From the data below, return only the lines from the one with "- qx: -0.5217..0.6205" through the one with "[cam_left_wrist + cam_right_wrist", exact and inclusive, with pictures left out.

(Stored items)
● ● ● ●

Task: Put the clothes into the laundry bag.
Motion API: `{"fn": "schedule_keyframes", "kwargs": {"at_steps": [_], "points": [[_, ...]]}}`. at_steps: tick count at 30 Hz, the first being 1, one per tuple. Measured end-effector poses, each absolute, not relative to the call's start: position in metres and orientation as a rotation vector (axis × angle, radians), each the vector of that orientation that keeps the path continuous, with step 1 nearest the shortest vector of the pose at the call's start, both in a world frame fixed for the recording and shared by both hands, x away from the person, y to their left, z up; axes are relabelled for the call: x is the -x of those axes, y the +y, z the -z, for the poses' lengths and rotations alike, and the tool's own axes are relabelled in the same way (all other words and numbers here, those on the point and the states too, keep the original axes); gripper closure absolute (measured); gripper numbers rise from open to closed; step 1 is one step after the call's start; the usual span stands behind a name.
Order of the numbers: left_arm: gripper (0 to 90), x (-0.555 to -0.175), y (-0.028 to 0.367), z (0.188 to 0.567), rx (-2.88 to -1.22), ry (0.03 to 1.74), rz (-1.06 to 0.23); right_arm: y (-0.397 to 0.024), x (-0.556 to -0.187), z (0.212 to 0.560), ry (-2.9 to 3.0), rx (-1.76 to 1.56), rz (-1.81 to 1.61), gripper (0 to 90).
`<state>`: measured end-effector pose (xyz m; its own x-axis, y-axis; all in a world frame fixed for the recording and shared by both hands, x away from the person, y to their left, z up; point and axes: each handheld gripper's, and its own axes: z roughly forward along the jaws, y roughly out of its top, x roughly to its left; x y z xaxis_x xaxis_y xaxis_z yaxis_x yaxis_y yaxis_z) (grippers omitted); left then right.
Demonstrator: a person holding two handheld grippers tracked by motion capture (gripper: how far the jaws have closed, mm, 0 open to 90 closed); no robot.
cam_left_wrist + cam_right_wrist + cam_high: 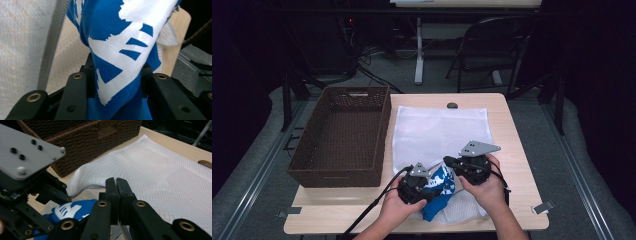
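Two hand-held claws at the near edge of the light wooden worktop (512, 150), left claw (117, 67) pinching a blue cloth with white print (120, 37), right claw (116, 186) pressed together on the edge of a white mesh bag (160, 170), brown woven basket (342, 135) just beside the bag.

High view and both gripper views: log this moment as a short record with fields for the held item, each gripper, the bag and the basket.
held item: blue cloth with white print
left gripper: shut on the blue cloth, which bunches between its jaws
right gripper: jaws shut; seems to pinch the bag's edge, hard to tell
bag: white mesh bag, flat on the table, blue cloth at its near end
basket: brown woven basket, left of the bag, nothing seen inside
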<state>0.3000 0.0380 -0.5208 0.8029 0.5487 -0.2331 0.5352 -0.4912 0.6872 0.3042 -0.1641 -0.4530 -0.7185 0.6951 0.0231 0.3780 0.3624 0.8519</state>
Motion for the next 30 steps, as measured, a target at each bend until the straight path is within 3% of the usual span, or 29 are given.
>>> {"fn": "schedule_keyframes", "kwargs": {"at_steps": [20, 30], "points": [[63.9, -0.311, 0.036, 0.509, -2.155, 0.881, -0.065, -0.162, -0.300, 0.449, 2.282, -0.914, -1.311, 89.1], [63.0, -0.316, 0.023, 0.537, -2.182, 0.910, -0.117, -0.162, -0.302, 0.451, 2.291, -0.926, -1.302, 89.1]]}}
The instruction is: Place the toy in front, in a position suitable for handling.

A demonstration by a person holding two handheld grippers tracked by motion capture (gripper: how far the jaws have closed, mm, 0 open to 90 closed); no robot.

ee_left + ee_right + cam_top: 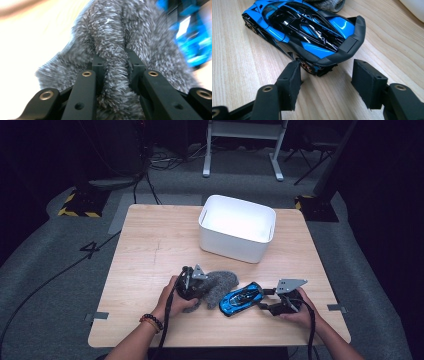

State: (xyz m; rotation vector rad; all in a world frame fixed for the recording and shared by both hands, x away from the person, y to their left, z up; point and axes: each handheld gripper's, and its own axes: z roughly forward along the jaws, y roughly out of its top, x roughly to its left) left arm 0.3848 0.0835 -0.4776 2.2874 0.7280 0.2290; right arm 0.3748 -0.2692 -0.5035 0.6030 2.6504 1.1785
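Observation:
A grey fuzzy cloth [218, 285] lies on the wooden table [150, 250] near its front middle. My left gripper [192, 281] is shut on a fold of this fuzzy cloth [115, 72], which bulges between its jaws. Right of the cloth lies a blue and black toy car [241, 298], and the same toy car [304, 30] shows its rear spoiler in the right gripper view. My right gripper [327, 75] stands open just behind that spoiler, jaws either side of the tail without touching it. In the high view the right gripper [267, 299] sits at the car's right end.
A white plastic bin [237, 227] stands behind the cloth and car, toward the table's back middle. The table's left side and front strip are bare wood. Cables and stands lie on the grey floor beyond the table.

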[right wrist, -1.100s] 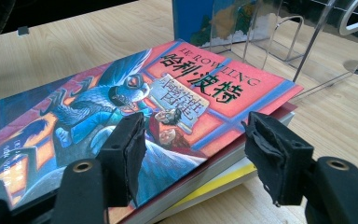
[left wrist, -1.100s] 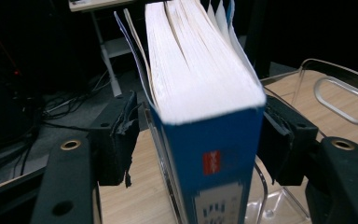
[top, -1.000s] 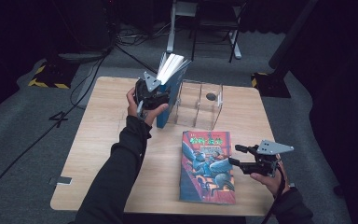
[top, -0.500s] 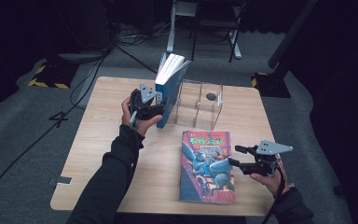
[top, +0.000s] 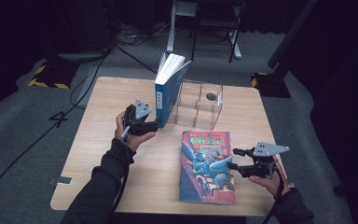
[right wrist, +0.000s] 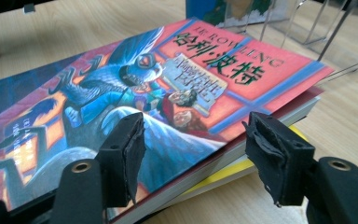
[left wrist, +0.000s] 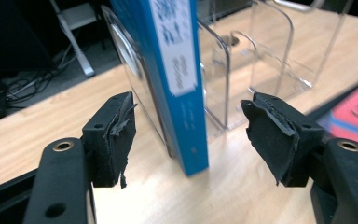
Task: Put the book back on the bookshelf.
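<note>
Left tool (top: 154, 125) sits just off the blue book's (top: 168, 91) bottom corner in the high view, jaws just been opening; that book stands upright against the clear rack (top: 200, 105). Right tool (top: 235, 158) waits spread at the flat book's (top: 206, 165) edge on the surface (top: 98, 140). Left gripper view: tool (left wrist: 189, 135) wide, spine (left wrist: 177, 70) ahead between the pads, untouched, so back straight out without nudging it. Right gripper view: tool (right wrist: 196, 149) spread over the cover (right wrist: 177, 93), not pressing. Count: two books, one rack, two tools.
</note>
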The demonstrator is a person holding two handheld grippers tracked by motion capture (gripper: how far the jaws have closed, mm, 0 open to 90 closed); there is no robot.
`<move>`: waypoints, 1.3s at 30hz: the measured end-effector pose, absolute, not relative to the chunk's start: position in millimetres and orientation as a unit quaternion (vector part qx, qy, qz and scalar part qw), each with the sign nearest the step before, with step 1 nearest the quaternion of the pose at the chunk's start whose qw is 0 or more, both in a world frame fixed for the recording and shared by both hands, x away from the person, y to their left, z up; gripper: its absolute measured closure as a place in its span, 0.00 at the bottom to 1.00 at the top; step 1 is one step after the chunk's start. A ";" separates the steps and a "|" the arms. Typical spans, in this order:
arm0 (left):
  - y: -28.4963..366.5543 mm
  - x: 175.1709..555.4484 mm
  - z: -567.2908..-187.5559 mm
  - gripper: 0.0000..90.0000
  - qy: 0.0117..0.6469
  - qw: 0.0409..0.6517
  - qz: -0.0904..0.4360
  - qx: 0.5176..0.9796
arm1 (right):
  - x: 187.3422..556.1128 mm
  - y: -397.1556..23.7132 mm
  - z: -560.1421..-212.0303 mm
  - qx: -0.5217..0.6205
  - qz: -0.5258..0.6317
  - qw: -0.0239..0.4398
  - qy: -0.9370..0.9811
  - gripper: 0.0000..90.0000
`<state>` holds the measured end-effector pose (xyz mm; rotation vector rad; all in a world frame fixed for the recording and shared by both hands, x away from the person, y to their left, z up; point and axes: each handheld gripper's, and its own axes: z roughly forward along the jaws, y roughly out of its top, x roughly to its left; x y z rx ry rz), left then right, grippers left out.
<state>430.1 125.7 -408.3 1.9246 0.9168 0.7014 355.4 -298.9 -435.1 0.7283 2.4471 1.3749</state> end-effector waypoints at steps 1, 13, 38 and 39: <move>126.0 427.3 -409.9 0.36 0.364 0.431 0.281 0.776 | 355.2 -298.3 -435.4 0.247 0.469 0.119 0.839 0.43; 127.1 394.5 -427.9 0.32 0.337 0.405 0.258 0.810 | 352.4 -295.2 -436.9 0.245 0.456 0.113 0.848 0.41; 123.4 335.8 -476.8 0.28 0.252 0.369 0.146 0.883 | 342.2 -296.0 -443.1 0.257 0.427 0.066 0.864 0.30; 122.4 333.5 -478.1 0.28 0.247 0.370 0.139 0.884 | 341.9 -296.2 -443.4 0.259 0.427 0.060 0.864 0.30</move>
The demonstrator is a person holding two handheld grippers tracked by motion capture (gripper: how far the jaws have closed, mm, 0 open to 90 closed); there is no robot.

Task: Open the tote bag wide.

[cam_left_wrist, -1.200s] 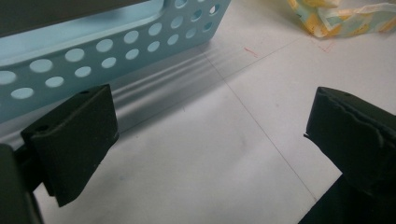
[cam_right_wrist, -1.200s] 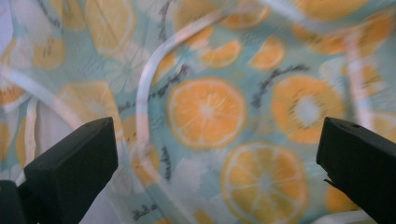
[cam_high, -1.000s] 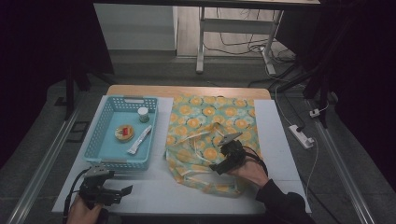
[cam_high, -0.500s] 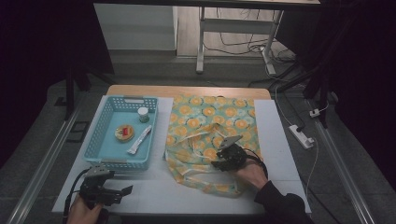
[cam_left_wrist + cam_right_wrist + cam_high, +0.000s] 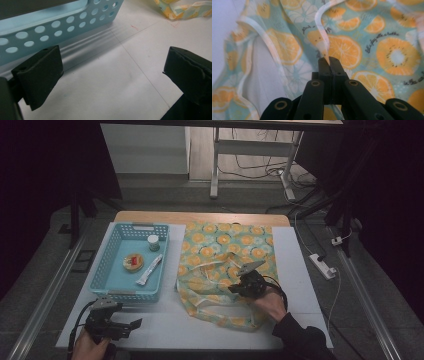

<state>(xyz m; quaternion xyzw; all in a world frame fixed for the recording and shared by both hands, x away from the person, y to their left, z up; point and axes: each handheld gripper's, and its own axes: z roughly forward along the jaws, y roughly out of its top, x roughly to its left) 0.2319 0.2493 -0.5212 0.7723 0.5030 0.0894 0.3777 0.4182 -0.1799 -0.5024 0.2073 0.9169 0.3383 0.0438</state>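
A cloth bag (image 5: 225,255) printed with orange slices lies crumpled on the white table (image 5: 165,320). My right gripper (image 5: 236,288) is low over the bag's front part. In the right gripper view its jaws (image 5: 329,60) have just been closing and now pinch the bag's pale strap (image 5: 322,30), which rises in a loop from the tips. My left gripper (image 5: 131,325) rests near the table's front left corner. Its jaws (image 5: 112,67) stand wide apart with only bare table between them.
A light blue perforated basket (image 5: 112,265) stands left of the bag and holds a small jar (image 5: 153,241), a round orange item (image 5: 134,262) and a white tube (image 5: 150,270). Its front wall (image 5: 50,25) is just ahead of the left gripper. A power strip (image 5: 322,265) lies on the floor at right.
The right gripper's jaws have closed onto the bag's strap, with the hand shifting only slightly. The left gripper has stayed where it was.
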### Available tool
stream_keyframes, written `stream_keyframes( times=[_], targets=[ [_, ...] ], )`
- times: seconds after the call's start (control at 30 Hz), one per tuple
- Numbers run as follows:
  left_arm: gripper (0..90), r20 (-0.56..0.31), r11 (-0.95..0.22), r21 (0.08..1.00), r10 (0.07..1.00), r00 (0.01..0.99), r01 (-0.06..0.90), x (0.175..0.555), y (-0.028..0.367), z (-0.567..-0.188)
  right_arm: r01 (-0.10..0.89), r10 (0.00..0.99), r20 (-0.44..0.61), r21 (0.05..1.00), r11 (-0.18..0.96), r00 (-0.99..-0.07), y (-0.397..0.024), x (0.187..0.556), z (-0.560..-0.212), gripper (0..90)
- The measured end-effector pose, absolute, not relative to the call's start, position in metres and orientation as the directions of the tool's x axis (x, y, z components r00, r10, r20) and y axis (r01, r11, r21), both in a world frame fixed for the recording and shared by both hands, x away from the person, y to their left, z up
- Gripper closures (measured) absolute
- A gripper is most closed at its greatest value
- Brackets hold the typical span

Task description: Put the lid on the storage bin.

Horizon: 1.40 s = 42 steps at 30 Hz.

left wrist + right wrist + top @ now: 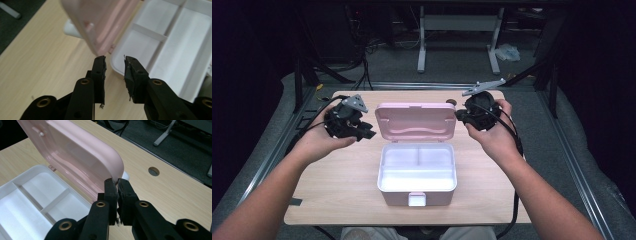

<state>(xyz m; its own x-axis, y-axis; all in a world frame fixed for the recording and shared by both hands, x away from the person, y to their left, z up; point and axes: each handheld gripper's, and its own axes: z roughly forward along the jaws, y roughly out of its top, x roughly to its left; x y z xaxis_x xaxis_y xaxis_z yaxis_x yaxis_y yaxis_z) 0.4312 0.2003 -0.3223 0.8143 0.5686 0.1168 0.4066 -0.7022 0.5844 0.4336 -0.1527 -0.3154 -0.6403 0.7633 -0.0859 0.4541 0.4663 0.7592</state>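
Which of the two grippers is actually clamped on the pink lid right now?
The right gripper: its jaws are shut on the edge of the pink lid. The left gripper stands beside the lid with its jaws apart and nothing between them.

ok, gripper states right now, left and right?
Left gripper: open, nothing between the jaws, beside the pink lid.
Right gripper: shut, at the lid's edge; cannot tell if it pinches it.
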Motion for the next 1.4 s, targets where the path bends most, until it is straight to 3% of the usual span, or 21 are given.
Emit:
stream_keyframes(
  times=[0.17, 0.47, 0.63, 0.97, 1.4],
  targets=[
    [61.8, 0.095, -0.681, 0.604, 0.577, 0.811, 0.413, 0.440, 0.203, -0.312, 0.451, 0.758, -0.086, 0.758, 0.471, -0.646, -0.153, 0.433, -0.315, 86.4],
    [84.8, 0.101, -0.664, 0.620, 0.595, 0.798, 0.417, 0.454, 0.201, -0.292, 0.448, 0.751, -0.081, 0.759, 0.473, -0.655, -0.155, 0.429, -0.316, 86.2],
    [89.6, 0.101, -0.667, 0.612, 0.599, 0.794, 0.425, 0.468, 0.185, -0.286, 0.450, 0.749, -0.081, 0.756, 0.476, -0.657, -0.155, 0.427, -0.316, 86.2],
    [90.0, 0.090, -0.680, 0.604, 0.576, 0.812, 0.416, 0.473, 0.180, -0.285, 0.459, 0.732, -0.038, 0.757, 0.465, -0.680, -0.161, 0.425, -0.317, 84.7],
    [90.0, 0.096, -0.699, 0.613, 0.529, 0.843, 0.369, 0.444, 0.183, -0.294, 0.471, 0.706, 0.004, 0.748, 0.467, -0.708, -0.188, 0.401, -0.326, 78.2]
  ],
)
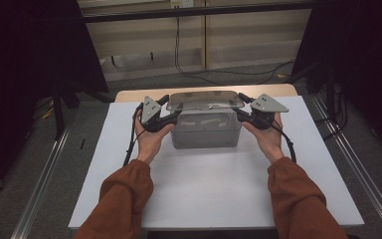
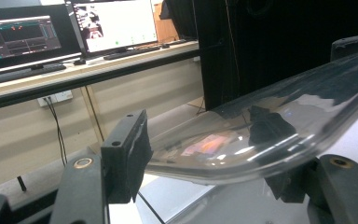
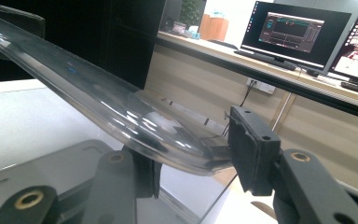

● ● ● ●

* SOLUTION TO THIS PROBLEM:
  - qx: -0.5217..0.6205
  - qz: -0.5258..0.6317
  - qw: -0.0239..0.4398
  - qy: -0.9370..0.9811
  - gripper: 0.0000..90.0000
`<state>` holds the measured end-effector pose (xyz mm; rotation vector rad; all in a world frame fixed for the recording and shared by both hands, x away from the person, y to their left, z up; point and axes: each handheld gripper's, and its own axes: z roughly forward along the jaws, y roughly out of its top, x roughly to its left; x y z rx ry rz), left then right, grippers left out.
<state>430.1 125.7 -408.3 1.9246 0.9168 0.7014 355.4 -298.9 -435.1 0.7283 2.4471 1.3749</state> end-effector waypoints at steps 1, 13, 38 and 39: <move>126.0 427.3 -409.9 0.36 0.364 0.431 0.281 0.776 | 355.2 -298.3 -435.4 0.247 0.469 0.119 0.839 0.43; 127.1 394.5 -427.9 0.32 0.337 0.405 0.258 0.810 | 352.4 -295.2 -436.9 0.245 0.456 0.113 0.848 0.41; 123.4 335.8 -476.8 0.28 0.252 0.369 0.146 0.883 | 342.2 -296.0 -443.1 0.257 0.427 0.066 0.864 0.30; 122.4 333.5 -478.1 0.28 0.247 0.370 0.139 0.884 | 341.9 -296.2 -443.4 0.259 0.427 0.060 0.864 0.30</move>
The demonstrator is a person holding two handheld grippers tracked by motion capture (gripper: how far the jaws have closed, mm, 0 open to 90 closed); there is no robot.

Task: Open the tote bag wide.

[cam_left_wrist, -1.200s] 
[cam_right_wrist, -1.200s] 
[cam_high, -1.000s] 
[cam_high, -0.500s] 
[cam_left_wrist + cam_right_wrist + cam_high, +0.000s] 

The answer has been given in its entirety.